Roof vent vs. wall vent

Hello experts, do you have a preference of a roof vent over a wall vent installed on an attic wall? Is one more prone to leak than the other? Is a roof vent required by code over a wall vent or is either one acceptable?

That’s too vague of a question. There are lots of variables that can be looked at when deciding the best way to vent a particular house. Shape of house/type of roof/amount of ridge line/is there an attic or cathedral ceiling/ect ect. However with that said over 90% of my jobs get vented with a ridge (roof) vent.


Usually wall vents are used on porches that allow the shingles to breathe and avoid blistering… it depends on your code in area of what should be done. Post pictures?

Thanks for the responses. Here is a simplified picture of the type of vents I was thinking about.

Those make no sense and counteract each other. Why not just ridge and eave vents? If mortar is negating the ridge vent option put O’Hagins in.

Is it ok to do a combination of the wall vent and the eave vents and no vent on the roof?

No! The “wall” vent and eave vents won’t allow for full ventilation of your attic. To be successful you need to get a “flow” of air from the eave to the ridge. The air in and the air out should be balanced by utilizing vents with the same square footage on the eave side and ridge side. In my opinion, wall vents are for lazy builders that don’t know how to properly vent an attic.

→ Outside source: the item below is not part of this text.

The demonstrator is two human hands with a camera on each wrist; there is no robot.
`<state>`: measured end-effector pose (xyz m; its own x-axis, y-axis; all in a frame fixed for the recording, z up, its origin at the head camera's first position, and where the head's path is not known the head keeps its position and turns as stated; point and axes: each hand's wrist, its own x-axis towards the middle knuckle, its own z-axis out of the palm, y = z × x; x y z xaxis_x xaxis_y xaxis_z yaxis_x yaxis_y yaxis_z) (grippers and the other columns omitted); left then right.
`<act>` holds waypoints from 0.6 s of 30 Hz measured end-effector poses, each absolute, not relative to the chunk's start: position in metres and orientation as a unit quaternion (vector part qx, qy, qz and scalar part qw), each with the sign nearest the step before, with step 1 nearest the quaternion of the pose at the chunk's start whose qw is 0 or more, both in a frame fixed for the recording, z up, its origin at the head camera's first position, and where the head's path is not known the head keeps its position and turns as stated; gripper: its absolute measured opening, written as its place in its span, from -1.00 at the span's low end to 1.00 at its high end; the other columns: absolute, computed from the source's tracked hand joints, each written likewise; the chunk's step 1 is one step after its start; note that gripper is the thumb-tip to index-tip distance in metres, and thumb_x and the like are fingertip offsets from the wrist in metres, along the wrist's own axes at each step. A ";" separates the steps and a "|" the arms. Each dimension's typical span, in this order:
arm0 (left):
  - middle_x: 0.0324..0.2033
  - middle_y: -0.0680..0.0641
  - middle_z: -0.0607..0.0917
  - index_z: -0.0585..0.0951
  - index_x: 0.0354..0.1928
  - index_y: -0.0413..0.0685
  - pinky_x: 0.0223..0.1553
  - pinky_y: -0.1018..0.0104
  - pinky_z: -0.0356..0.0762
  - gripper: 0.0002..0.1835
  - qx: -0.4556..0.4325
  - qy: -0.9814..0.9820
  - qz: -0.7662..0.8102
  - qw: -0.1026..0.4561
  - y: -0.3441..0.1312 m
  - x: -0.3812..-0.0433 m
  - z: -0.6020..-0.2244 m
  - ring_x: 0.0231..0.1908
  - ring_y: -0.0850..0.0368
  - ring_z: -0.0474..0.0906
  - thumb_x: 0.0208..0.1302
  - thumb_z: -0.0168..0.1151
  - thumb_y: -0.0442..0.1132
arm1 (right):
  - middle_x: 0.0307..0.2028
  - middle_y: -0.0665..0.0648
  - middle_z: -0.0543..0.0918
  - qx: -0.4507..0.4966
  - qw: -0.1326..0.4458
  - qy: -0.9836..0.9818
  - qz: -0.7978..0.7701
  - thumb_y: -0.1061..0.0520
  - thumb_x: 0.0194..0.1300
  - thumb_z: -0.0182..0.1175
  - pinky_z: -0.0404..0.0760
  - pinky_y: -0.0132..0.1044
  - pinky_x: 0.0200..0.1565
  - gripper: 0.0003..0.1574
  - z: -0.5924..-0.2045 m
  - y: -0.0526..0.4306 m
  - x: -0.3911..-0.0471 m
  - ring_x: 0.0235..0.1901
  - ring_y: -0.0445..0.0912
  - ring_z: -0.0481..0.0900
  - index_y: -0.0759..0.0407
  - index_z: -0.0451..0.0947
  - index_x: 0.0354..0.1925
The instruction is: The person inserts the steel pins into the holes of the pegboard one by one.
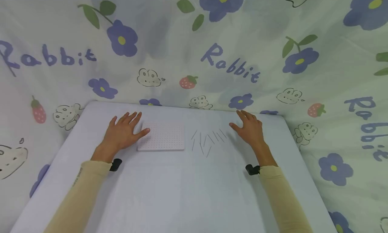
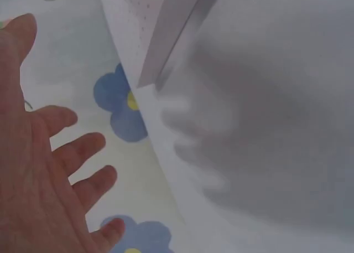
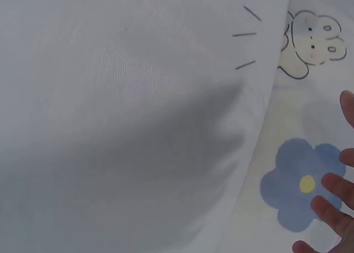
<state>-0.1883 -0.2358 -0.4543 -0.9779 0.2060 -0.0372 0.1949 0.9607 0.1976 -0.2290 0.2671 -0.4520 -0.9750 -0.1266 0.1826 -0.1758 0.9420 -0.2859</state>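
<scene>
A flat white board with a grid of small holes [image 1: 163, 137] lies on the table, left of centre. Over its left side my left hand [image 1: 122, 132] hovers with fingers spread, holding nothing. To the board's right, several thin dark needle-like sticks [image 1: 200, 138] lie scattered; their exact kind is too small to tell. My right hand [image 1: 250, 128] is raised to the right of them, its fingers apart and nothing in its grasp. In the left wrist view the board's corner [image 2: 157, 48] shows beyond the palm. A few sticks [image 3: 244, 35] appear in the right wrist view.
The white tabletop [image 1: 182, 192] ends at a back edge just beyond the hands. Behind and beside it hangs a cloth [image 1: 169, 47] printed with flowers, rabbits and strawberries. A small black device [image 1: 253, 169] sits at the right wrist, another [image 1: 116, 165] at the left.
</scene>
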 end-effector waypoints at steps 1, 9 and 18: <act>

Thank you. I was thinking a wall vent attached to a solar panel such as a solar powered attic fan vent and position it at a highest possible point of the gable wall.

What you are talking about is a gable vent.

If you are going to put a fan in your gable vent remove the ridgevent, this should work well.

If you keep the ridgevent and add a gable vent & fan you will likely so no improvement.

Hi, sorry about my incorrect use of terminologies. Yes, thank you, it’s the gable vent. Thanks all.